Digital nationalism and internalized misogyny: gendered discourses in China’s digital spaces
摘要
Online misogyny has become a pervasive feature in digital spaces. Men are not the exclusive actors in online misogyny; women also engage in and propagate internalized misogynistic discourse. This study develops the Multi-Layered Discourse Analytical Model (MLDAM), which integrates topic, frame, and sentiment analyses to examine complex and highly contextual online discourse while incorporating individual characteristics such as gender. Using Zhihu, China’s largest online Question-and-Answer (Q&A) platform, as a case study, this research unpacks interwoven discursive layers within misogynistic discourses.

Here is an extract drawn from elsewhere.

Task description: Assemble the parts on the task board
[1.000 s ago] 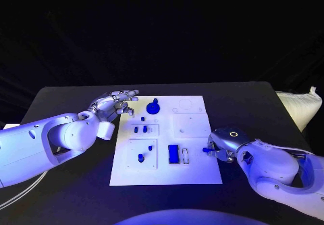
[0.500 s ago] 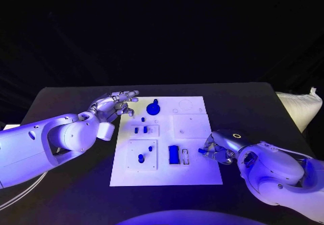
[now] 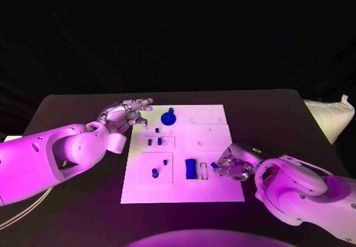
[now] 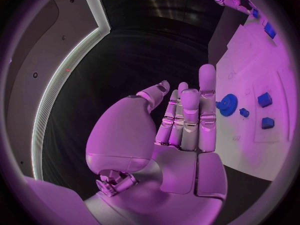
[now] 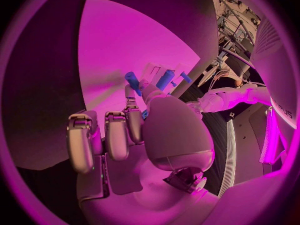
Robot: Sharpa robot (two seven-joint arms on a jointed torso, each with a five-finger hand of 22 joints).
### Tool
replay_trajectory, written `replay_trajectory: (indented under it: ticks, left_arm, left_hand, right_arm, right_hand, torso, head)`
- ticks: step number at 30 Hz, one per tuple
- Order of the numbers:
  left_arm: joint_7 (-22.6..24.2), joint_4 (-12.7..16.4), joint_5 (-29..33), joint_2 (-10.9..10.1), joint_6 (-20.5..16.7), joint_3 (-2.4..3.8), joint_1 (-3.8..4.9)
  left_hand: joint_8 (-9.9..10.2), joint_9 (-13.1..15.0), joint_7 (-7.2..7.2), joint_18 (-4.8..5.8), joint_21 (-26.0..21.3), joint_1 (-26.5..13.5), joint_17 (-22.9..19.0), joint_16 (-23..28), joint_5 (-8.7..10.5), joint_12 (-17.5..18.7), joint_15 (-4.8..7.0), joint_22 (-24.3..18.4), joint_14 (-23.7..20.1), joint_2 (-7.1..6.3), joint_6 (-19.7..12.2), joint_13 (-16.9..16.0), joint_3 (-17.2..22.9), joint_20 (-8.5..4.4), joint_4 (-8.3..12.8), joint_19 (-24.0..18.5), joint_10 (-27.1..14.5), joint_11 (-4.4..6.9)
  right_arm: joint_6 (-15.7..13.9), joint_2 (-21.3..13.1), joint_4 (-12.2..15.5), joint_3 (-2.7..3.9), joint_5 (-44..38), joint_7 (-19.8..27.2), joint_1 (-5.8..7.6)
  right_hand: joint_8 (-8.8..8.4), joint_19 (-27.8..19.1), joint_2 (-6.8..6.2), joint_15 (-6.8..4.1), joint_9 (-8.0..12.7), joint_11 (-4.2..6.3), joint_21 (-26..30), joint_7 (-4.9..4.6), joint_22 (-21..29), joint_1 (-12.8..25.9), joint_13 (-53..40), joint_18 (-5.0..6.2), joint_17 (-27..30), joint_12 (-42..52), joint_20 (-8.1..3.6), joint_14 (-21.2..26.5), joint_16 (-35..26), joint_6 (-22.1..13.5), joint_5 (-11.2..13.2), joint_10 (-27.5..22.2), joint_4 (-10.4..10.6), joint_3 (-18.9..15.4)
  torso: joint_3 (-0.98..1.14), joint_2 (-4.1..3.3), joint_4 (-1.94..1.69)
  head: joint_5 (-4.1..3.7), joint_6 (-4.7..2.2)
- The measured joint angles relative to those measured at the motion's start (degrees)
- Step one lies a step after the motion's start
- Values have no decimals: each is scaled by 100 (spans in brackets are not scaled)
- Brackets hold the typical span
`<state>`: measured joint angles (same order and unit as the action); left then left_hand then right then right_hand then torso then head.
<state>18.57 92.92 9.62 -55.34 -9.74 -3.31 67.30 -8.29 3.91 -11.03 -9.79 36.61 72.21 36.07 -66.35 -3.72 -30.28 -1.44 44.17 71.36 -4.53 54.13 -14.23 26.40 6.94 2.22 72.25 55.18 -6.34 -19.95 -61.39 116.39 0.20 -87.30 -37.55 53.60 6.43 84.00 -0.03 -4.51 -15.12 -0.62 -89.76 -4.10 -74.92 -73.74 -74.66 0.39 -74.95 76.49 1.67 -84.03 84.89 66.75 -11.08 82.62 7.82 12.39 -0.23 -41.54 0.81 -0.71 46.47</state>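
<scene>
A: Left robot hand [image 3: 127, 112] first. What's its state?

B: It holds nothing. The silver fingers [image 4: 199, 110] are extended, nearly straight and close side by side, thumb set off to one side. It hovers at the far left corner of the flat white rectangular task board [image 3: 215, 190], its fingertips near the round blue gear-like part with a knob [image 3: 168, 119]. The glossy white left arm comes in low from the left edge over the matte black counter [image 3: 74, 108].

A: Board contents, left to right?

B: Two small blue block parts [image 3: 154, 142] sit in a square recess below the gear. In a nearer recess stand two small blue pegs [image 3: 159, 169]. Right of those an upright blue rectangular part [image 3: 191, 169] sits beside a narrow slot. The far right panels of the board look bare white with faint round outlines.

A: Right robot hand [image 3: 231, 167]?

B: Fingers curled in, closed on a small blue cylindrical part [image 3: 214, 165] at the fingertips. The right wrist view shows the blue cylinder [image 5: 132, 81] pinched there. The hand is over the board's right edge, near the slot, palm turned down.

A: Whether that part touches the board?

B: Cannot tell.
</scene>
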Motion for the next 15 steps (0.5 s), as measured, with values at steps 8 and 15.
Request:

Findings show that online misogyny in China is structured through gender-differentiated collectivist logics. Male users predominantly mobilize digital nationalism, framing feminism as a foreign-backed threat and positioning women as national sexual resources while constructing themselves as victims of gender politics. Female users, by contrast, more frequently reproduce internalized misogynistic discourse through Confucian familism, engaging in self-commodification and self-objectification within marriage and heterosexual relationship narratives. This study emphasizes that online misogyny operates not as a singular ideological stance but as a culturally embedded, multi-layered discursive practice shaped by both national and familial collectivist logics.